(To do): Every line of the data below is to be retyped exactly.

(Provided material):
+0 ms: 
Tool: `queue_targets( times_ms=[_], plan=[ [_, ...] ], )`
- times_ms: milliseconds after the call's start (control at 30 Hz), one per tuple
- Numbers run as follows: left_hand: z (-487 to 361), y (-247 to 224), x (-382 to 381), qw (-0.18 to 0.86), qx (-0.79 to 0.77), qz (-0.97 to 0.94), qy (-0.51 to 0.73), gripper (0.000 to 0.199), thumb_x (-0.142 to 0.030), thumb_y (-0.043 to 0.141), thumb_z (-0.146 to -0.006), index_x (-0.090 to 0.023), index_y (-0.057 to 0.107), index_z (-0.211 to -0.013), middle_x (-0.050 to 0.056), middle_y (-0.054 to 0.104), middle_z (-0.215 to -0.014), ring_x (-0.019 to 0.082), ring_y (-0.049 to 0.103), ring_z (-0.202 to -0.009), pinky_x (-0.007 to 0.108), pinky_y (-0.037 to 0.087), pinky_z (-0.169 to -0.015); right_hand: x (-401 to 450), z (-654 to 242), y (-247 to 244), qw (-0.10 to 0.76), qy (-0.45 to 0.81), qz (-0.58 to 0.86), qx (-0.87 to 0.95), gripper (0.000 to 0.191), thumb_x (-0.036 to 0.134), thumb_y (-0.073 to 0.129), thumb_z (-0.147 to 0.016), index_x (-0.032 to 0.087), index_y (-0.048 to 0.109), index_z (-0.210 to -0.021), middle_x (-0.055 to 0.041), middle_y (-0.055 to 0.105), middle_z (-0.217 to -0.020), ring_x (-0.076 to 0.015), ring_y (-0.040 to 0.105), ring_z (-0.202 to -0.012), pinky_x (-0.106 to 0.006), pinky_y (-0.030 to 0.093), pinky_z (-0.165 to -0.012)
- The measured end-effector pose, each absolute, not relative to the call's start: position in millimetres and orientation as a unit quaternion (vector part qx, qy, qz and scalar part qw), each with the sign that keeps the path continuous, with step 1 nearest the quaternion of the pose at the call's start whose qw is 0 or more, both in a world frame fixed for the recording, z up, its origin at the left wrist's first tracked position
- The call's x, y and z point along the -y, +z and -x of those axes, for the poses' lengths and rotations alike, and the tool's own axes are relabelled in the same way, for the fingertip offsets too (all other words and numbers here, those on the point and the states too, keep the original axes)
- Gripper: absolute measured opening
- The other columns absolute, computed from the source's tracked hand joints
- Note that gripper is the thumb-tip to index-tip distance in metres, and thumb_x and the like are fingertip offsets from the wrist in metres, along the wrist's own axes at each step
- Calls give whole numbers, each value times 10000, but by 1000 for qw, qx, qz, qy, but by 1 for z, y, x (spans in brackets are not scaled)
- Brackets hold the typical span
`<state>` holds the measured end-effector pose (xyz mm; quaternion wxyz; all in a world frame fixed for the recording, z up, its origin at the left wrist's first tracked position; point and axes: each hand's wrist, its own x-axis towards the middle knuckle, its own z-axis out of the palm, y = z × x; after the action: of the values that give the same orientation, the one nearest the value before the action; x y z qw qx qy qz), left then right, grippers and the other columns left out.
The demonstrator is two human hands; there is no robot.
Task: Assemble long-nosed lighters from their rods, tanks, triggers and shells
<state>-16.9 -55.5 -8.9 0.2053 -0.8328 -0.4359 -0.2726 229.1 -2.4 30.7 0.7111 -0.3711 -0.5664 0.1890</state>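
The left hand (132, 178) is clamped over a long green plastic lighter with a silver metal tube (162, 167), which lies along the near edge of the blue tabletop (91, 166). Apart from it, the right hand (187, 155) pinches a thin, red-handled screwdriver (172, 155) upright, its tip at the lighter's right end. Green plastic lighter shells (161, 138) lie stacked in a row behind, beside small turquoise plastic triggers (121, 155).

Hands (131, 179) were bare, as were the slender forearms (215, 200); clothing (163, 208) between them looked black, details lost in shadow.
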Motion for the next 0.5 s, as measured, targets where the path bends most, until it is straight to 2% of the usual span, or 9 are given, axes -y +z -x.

(Result):
+0 ms: 
Tool: `queue_targets( times_ms=[_], plan=[ [_, ...] ], )`
- times_ms: milliseconds after the call's start (control at 30 Hz), one per tuple
- Numbers run as follows: left_hand: z (-487 to 361), y (-247 to 224), x (-382 to 381), qw (-0.18 to 0.86), qx (-0.79 to 0.77), qz (-0.97 to 0.94), qy (-0.51 to 0.73), gripper (0.000 to 0.199), thumb_x (-0.142 to 0.030), thumb_y (-0.043 to 0.141), thumb_z (-0.146 to -0.006), index_x (-0.090 to 0.023), index_y (-0.057 to 0.107), index_z (-0.211 to -0.013), middle_x (-0.050 to 0.056), middle_y (-0.054 to 0.104), middle_z (-0.215 to -0.014), ring_x (-0.019 to 0.082), ring_y (-0.049 to 0.103), ring_z (-0.202 to -0.009), pinky_x (-0.007 to 0.108), pinky_y (-0.037 to 0.087), pinky_z (-0.169 to -0.015); right_hand: x (-401 to 450), z (-654 to 242), y (-247 to 244), qw (-0.10 to 0.76), qy (-0.45 to 0.81), qz (-0.58 to 0.86), qx (-0.87 to 0.95), gripper (0.000 to 0.191), thumb_x (-0.036 to 0.134), thumb_y (-0.073 to 0.129), thumb_z (-0.147 to 0.016), index_x (-0.032 to 0.087), index_y (-0.048 to 0.109), index_z (-0.210 to -0.021), middle_x (-0.055 to 0.041), middle_y (-0.055 to 0.105), middle_z (-0.217 to -0.020), ring_x (-0.076 to 0.015), ring_y (-0.040 to 0.105), ring_z (-0.202 to -0.012), pinky_x (-0.106 to 0.006), pinky_y (-0.030 to 0.093), pinky_z (-0.165 to -0.012)
- The measured end-effector pose, each absolute, not relative to the call's start: position in millimetres and orientation as a unit quaternion (vector part qx, qy, qz and scalar part qw), each with the sign that keeps the path continuous, with step 1 nearest the quaternion of the pose at the call's start whose qw is 0 or more, both in a world frame fixed for the recording, z up, its origin at the left wrist's first tracked position
- The call's x, y and z point along the -y, +z and -x of those axes, for the poses' lengths and rotations alike, and the tool's own axes are relabelled in the same way, for the fingertip offsets too (all other words and numbers here, those on the point and the states too, keep the original axes)
- Gripper: absolute measured opening
- The other columns absolute, computed from the source's tracked hand joints
- Note that gripper is the thumb-tip to index-tip distance in metres, and thumb_x and the like are fingertip offsets from the wrist in metres, along the wrist's own axes at each step
- Calls give whole numbers, each value times 10000, but by 1000 for qw, qx, qz, qy, but by 1 for z, y, x (spans in brackets are not scaled)
- Brackets hold the typical span
`<state>` holds the measured end-effector pose (xyz mm; quaternion wxyz; all in a world frame fixed for the recording, z up, its origin at the left wrist's first tracked position; point and axes: each hand's wrist, its own x-axis towards the middle knuckle, its own z-axis out of the palm, y = z × x; after the action: of the values that give the same orientation, the one nearest the value before the action; x y z qw qx qy qz), left then right, grippers and the other columns left out.
The demonstrator is two human hands; there is no robot.
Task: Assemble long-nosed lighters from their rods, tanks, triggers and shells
<state>-16.9 -55.5 -8.9 0.2053 -0.8328 -0.4359 -0.2726 229.1 -2.4 30.7 0.7111 -0.3711 -0.5664 0.1890</state>
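The left hand (132, 178) is clamped over a long green plastic lighter with a silver metal tube (162, 167), which lies along the near edge of the blue tabletop (91, 166). Apart from it, the right hand (187, 155) pinches a thin, red-handled screwdriver (172, 155) upright, its tip at the lighter's right end. Green plastic lighter shells (161, 138) lie stacked in a row behind, beside small turquoise plastic triggers (121, 155).

Hands (131, 179) were bare, as were the slender forearms (215, 200); clothing (163, 208) between them looked black, details lost in shadow.
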Motion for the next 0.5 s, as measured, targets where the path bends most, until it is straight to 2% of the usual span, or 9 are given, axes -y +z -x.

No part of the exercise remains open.